Interpretive Summary: Glycine nutrition and biochemistry from an aquaculture perspective
By: Blaine A Suehs, Delbert M Gatlin, III, Guoyao Wu
Implications
- Glycine is a functional amino acid that serves in numerous essential physiologic and metabolic processes.
- Additional supplementation of glycine in the diet of aquatic species has been shown to impart beneficial effects.
- Future research should evaluate the biochemical mechanisms associated with glycine nutrition in fish.
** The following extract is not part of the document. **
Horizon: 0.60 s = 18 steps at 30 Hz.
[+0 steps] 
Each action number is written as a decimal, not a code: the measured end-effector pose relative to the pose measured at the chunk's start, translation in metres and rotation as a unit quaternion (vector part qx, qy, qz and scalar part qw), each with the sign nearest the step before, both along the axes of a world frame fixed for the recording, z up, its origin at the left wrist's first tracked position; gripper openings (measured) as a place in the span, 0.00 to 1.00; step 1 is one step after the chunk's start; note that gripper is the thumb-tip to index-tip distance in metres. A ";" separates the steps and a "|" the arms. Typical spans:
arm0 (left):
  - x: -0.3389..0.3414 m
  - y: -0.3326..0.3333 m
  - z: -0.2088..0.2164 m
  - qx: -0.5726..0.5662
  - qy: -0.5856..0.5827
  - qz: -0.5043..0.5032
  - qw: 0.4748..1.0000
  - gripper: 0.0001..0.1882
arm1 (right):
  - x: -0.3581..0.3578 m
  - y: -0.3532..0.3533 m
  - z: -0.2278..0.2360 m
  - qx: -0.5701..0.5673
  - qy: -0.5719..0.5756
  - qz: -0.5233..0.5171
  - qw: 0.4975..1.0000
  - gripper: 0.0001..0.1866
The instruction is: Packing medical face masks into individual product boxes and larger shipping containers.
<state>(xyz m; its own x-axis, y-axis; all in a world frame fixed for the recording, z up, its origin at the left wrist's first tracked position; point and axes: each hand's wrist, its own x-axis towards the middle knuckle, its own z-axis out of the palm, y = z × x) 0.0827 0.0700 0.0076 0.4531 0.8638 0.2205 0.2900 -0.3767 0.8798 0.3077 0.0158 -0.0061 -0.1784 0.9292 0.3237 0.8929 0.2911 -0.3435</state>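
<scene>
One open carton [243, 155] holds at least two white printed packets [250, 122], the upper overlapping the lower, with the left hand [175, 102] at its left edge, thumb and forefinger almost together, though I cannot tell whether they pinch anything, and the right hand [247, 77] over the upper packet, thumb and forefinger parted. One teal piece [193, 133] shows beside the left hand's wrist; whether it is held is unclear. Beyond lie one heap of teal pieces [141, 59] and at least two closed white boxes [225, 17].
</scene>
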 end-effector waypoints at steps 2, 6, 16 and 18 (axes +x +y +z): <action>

Aquaculture represents the fastest-growing farmed food sector globally, surpassing total capture fisheries at approximately 90 million tons for human consumption (FAO, 2022). However, due to the rapid increase of farmed fish production to meet the protein demands of an increasing world population, marine feedstuffs (fishmeal and fish oil) are now considered finite resources and are transitioning to strategic ingredients in the diets of most carnivorous fish, and are largely omitted in the diets of omnivorous species such as Nile tilapia and channel catfish except in early life stages. This limited supply and increased demand has created a unique inequality in the market of these marine raw materials, as the 2023 price of fishmeal and fish oil exceeded USD 1,800/ton and USD 3,000/ton, respectively (FAO, 2022). As the price of marine protein and oils has increased dramatically, plant and animal byproducts have become foundational ingredients in aquatic diets for carnivorous and omnivorous fish species alike. Although plant-derived feedstuffs do have some negative characteristics, such as antinutritional factors and inadequate amino acid (AA) profiles, plant-protein feedstuffs (such as soybean meal, SBM) have become primary contributors to crude protein in many diets due to their relatively high protein content and marginal price. However, nutritionists must be cognizant of AA concentrations in diets with high inclusion levels of plant-protein feedstuffs to prevent AA deficiencies in fish.